> Your goal
Your reply should contain nothing except the lines from the one with "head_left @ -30" through the end of the listing below, reproduced exactly and stripped of pictures.

> Provided entries
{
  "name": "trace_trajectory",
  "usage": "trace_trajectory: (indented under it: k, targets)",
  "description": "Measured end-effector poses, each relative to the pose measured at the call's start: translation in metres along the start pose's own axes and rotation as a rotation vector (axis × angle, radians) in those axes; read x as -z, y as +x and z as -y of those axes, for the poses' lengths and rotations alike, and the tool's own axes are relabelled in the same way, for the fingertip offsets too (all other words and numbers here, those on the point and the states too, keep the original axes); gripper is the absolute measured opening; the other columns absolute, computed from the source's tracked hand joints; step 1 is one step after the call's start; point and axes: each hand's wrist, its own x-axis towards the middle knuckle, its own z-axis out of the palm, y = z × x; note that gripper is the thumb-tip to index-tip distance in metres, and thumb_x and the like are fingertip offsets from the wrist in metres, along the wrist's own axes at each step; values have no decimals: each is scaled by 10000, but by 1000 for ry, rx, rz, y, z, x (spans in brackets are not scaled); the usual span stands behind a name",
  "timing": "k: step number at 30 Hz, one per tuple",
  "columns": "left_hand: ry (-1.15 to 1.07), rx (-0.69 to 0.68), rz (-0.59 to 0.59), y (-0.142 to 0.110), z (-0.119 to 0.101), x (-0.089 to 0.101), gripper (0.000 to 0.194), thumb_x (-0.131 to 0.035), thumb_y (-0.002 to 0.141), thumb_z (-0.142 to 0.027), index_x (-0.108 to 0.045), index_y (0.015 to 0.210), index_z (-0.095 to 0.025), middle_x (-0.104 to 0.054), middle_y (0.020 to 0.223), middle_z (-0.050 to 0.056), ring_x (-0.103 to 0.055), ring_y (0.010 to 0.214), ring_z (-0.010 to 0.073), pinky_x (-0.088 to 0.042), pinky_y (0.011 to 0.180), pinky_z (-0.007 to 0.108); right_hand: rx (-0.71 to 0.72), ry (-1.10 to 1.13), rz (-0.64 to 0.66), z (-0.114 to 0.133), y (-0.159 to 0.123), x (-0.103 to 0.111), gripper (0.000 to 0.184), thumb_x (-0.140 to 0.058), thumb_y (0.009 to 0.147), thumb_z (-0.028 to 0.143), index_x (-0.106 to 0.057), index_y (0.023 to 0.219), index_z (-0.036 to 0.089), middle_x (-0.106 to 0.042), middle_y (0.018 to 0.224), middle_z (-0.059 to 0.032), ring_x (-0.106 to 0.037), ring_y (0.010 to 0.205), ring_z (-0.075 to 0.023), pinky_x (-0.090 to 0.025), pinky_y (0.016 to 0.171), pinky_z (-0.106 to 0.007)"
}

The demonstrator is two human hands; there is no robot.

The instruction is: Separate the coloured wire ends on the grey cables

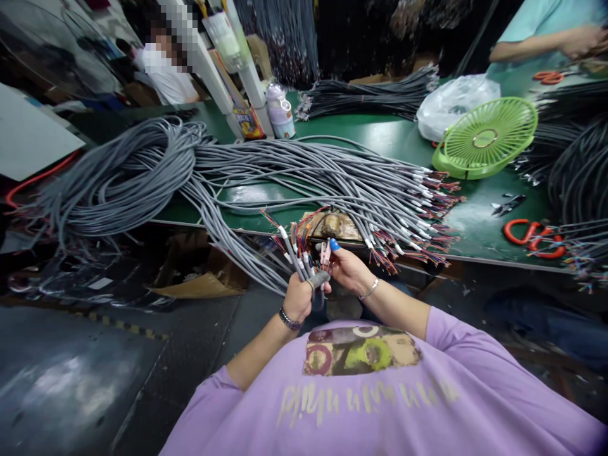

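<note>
My left hand (300, 296) is wrapped around a small bunch of grey cables (292, 256) whose white-banded ends fan out into coloured wires above the fist. A grey cover sits on its thumb. Close beside it, my right hand (350, 269) has its fingers bent together at the wire ends, one tip wearing a blue cover. At those fingertips is a small pale pink piece (325, 252), too small to name; whether the fingers grip it or a wire is unclear. Behind the hands, a worn brownish block (338, 226) lies at the table edge.
A large bundle of grey cables (285, 158) spans the green table (384, 133). To the right are a green fan (489, 136), orange-handled scissors (534, 239), small cutters (508, 204) and dark cables (584, 171). A bottle (280, 111) stands behind. A co-worker's hand (582, 41) shows top right.
</note>
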Motion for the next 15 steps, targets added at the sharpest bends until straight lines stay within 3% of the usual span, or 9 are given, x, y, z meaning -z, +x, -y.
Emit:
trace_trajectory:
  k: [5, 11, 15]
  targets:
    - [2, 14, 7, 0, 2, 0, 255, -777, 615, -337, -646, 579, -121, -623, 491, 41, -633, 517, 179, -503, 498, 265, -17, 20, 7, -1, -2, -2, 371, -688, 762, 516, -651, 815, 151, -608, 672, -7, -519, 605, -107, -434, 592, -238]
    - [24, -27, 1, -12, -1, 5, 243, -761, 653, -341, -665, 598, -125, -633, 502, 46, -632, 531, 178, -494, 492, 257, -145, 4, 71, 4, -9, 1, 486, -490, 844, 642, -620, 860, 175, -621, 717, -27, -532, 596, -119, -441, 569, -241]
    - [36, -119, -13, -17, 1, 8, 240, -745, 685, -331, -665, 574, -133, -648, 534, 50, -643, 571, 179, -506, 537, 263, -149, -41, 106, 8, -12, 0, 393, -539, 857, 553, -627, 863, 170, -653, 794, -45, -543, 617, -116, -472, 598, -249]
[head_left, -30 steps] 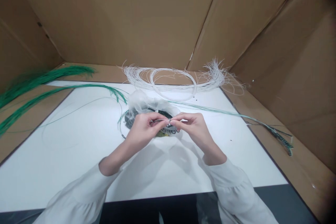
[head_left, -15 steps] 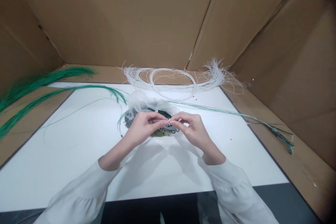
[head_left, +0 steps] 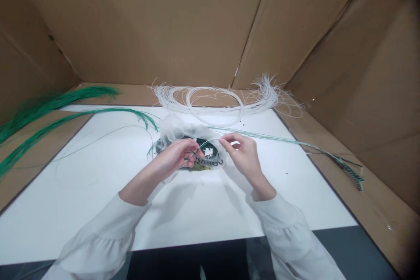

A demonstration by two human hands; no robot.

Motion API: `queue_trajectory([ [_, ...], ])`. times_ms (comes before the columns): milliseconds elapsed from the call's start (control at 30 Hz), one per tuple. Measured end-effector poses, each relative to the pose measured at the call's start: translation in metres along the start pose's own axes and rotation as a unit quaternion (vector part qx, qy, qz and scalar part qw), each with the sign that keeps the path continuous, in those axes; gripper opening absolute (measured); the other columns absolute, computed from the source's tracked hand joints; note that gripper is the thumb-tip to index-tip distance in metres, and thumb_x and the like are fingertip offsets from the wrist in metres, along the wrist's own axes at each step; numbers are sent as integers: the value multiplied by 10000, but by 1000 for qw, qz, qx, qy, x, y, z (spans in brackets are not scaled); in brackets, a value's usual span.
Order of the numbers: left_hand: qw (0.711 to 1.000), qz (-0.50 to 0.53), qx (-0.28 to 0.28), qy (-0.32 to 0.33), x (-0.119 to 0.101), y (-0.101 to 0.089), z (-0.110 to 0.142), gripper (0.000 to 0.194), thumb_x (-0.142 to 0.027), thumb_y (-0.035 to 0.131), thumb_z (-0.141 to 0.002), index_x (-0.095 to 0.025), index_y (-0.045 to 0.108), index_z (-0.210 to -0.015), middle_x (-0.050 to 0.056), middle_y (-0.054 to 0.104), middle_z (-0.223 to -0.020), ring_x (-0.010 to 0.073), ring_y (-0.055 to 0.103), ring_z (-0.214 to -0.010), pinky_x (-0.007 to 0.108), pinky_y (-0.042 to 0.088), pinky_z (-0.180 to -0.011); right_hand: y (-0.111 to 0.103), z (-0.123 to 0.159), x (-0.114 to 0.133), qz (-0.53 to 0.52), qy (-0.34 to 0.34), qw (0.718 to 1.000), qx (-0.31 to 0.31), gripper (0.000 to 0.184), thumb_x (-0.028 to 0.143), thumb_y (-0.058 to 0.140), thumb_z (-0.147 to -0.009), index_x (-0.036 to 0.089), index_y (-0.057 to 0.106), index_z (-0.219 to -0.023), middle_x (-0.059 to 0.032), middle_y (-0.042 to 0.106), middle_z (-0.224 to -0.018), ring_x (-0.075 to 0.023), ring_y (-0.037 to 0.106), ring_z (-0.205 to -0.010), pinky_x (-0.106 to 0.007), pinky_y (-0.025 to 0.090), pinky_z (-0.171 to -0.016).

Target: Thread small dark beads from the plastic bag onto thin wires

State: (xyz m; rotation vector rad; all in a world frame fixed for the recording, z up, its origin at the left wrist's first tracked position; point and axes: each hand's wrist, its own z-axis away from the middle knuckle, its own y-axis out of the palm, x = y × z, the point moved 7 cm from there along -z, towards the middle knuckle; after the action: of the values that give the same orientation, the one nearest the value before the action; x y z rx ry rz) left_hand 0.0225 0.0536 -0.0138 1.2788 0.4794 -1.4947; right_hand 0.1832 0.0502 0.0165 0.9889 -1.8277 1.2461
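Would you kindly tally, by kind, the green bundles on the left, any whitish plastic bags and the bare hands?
Green bundles: 2
Whitish plastic bag: 1
Hands (left hand, right hand): 2
Total: 5

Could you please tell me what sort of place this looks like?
Likely a handcraft workspace: a white table, cardboard walls at its back and sides, and green strands bundled at the left.

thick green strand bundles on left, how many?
2: a rear bundle at far left and, below it in view, a front bundle reaching over the white tabletop. Both leave frame; more may be hidden.
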Motion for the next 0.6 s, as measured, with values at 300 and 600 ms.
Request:
queue_trajectory([
  [300,999,-49,-1,7,-2,-4,1,213,-326,573,-713,-113,557,-714,60,621,-746,68,444,-496,204,392,-457,-1,-1,2,11,-20,1000,-12,142,274,587,-725,151,650,-692,-48,674,-716,-156,596,-640,-257,477,-558],
  [600,989,-143,-22,10,-9,-6,6,341,-440,608,-701,-147,564,-869,53,625,-869,68,461,-525,180,373,-438,12,6,15,28,-89,994,52,105,212,570,-759,167,652,-711,-34,663,-721,-136,586,-647,-229,468,-573],
])
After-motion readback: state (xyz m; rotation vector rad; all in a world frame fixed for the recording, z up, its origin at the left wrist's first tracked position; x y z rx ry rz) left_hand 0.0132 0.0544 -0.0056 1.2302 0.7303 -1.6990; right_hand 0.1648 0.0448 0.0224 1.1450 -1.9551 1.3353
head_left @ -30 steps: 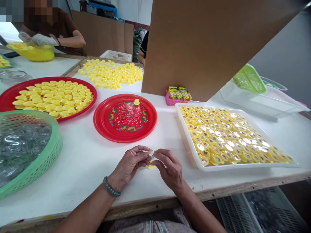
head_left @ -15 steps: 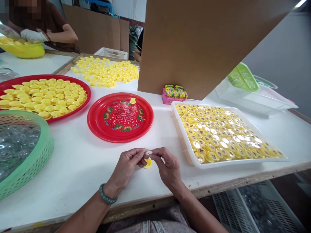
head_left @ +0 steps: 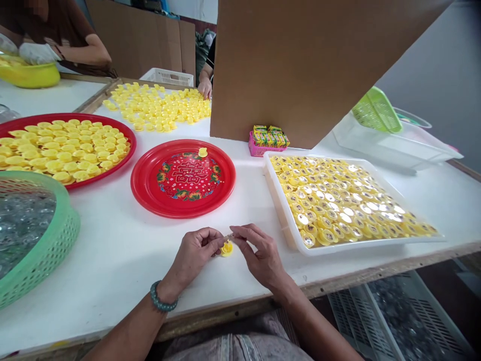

> Problem solution
head_left @ -30 steps: 
head_left @ -15 steps: 
head_left @ +0 steps: 

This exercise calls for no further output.